In evaluating management teams going forward, I want to make it a point to look for leaders that are obsessed with what they are doing and really just want to be the best at whatever that may be. In investment management, for example, this might mean putting asset gathering aside in favor of focusing on maximizing returns. The sense of pride comes not from the business that was built, but more from the track record generated. Managers should approach their businesses how athletes and musicians approach their craft.
Although this is an easy game to talk, there are few managers that put it into practice. I’m working on becoming better at being able to feel out the passion in someone’s speech and language vs someone who is just talking the talk. Here are a few examples of a constant improvement mindset that have stood out to me:
Spotify
Daniel Ek
Over the last 2 years, we have tripled the number of experiments from a few hundred to thousands of A/B tests. Some of these experiments yield nothing more than a few key learnings, while others have shown great promise. In one of our recent podcast experiments, we increased listening among the test group by 33%. And that's just one example of many. And when we see results like this, you should expect us to invest even more. And we know that no one experiment is going to materially impact us even in the next year. It's the thousands of little things that we're doing which will gradually add up over time.
Stitch Fix
Heath Patrick Terry, Goldman Sachs Group Inc., Research Division - MD [15]
Great. Really appreciate some of the details that you're sharing. I'm wondering if you could give us a little bit of a sense of sort of what your expectations are as you move more into some of these customers that hadn't shopped with you in the past? Or as you're seeing customers that are experimenting with some of the other ways that they can buy with you, how are your expectations for returns, and where it's appropriate, keep rates are evolving? And then with customers that are on automated Fixes and have been on automated Fixes through this period where their lifestyles are obviously changing pretty dramatically, I'm curious what kind of change you've been seeing in keep rates?
Katrina M. Lake, Stitch Fix, Inc. - Founder, CEO & Director [16]
Sure. Well, I think I can answer most of these and a little bit that Mike may weigh in. On the first is just how -- what are expectations around returns and keep rate and what's evolving. Our North Star is really around how do we help clients find things that they love. And so that kind of naturally always is driving us towards features and functions and ways to be able to deliver more value to our clients and really drive up keep rates. We've been just -- we've been very amazed, I think, at the very low return rates that we have even in our direct-buy experience, which I think is a little bit more like "normal e-commerce", but I think it's a real testament to the -- our ability to be able to get size right, to get style right in that channel. And on the keep rate side as well, I think this is a place where Elizabeth mentioned some of the testing that we've been doing with stylists. And those tests have actually had pretty high keep rates attached to them. And so I think those are -- I think those are some examples of things that we're doing to ultimately drive these metrics. I think these metrics of people keeping things that they love is ultimately like the true North Star of our business. And that's really where we're orienting a lot of our efforts against.
Netflix
Kannan Venkateshwar, Barclays Bank PLC, Research Division - Director & Senior Research Analyst [46]

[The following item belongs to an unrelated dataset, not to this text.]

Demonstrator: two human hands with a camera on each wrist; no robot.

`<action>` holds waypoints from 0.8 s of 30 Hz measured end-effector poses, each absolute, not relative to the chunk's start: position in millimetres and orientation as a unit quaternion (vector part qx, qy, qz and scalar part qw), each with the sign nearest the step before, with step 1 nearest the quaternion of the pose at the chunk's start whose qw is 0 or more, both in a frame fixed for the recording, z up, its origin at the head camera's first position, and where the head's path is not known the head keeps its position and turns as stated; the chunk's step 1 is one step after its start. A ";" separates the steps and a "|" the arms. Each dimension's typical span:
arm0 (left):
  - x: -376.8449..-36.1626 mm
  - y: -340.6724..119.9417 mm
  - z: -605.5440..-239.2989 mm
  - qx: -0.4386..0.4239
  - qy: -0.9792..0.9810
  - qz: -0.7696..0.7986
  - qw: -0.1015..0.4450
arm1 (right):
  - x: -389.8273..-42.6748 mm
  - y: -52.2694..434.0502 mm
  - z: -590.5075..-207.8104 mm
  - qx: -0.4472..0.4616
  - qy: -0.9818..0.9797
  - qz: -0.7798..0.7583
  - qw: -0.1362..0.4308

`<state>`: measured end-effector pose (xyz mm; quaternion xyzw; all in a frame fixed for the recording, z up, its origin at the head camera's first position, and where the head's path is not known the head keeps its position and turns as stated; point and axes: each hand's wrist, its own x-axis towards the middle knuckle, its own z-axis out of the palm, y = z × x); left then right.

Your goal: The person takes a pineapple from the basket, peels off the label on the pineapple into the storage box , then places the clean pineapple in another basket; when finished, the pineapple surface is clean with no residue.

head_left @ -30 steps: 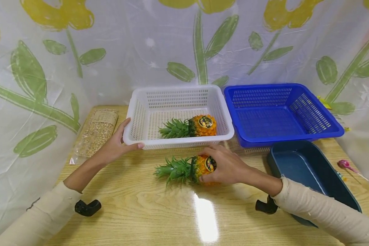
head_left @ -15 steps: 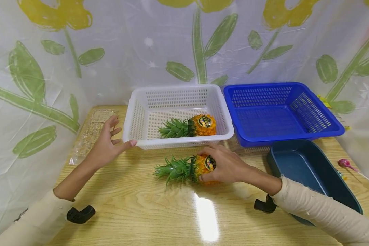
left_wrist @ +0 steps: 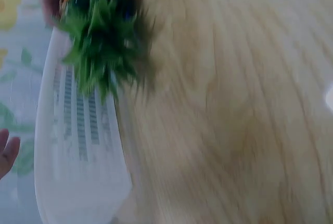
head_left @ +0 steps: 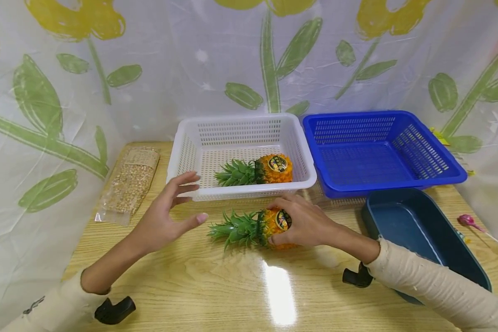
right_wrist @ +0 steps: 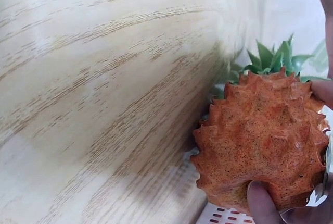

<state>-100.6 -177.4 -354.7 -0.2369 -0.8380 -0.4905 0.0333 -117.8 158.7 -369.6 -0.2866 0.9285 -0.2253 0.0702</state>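
Wooden bench (head_left: pixel 191 286): right hand (head_left: pixel 305 223) grips pineapple (head_left: pixel 253 227) near white basket (head_left: pixel 240 191); left hand (head_left: pixel 166 221) spread, empty; lifting in seems next.

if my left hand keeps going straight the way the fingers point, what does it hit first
Most likely the leafy crown of the pineapple lying on the table, which your right hand grips. Your left hand hovers open; depth is unclear.

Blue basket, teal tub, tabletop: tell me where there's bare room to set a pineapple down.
The blue basket and teal tub hold nothing. Bare wood runs along the near table edge. It is crowded where the right hand grips a pineapple before the white basket, the left hand alongside.
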 end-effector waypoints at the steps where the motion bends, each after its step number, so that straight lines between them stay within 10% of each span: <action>1: -98.2 -173.0 -355.1 -0.247 -0.836 -0.489 0.024 | -117.9 158.7 -369.6 -0.286 0.928 -0.226 0.070; 24: -88.9 -120.9 -403.6 -0.295 -0.872 -0.388 -0.056 | -118.3 158.1 -371.7 -0.289 0.927 -0.229 0.065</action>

That's great. And then I guess when you think about the product itself, one of the big discussion points has been content discovery because there's an enormous amount of content and there are an enormous number of streaming services now. And so we've got to sort through all of that in order to figure out what to watch. So when you think about content discovery, I mean, Greg, I know you run a lot of A/B tests all through the year, you run hundreds of them. So what are the kind of things you're thinking about in terms of improving the experience? You have the top 10 list. How has that done? If you could just give us some sense of how you're sort of looking at that issue.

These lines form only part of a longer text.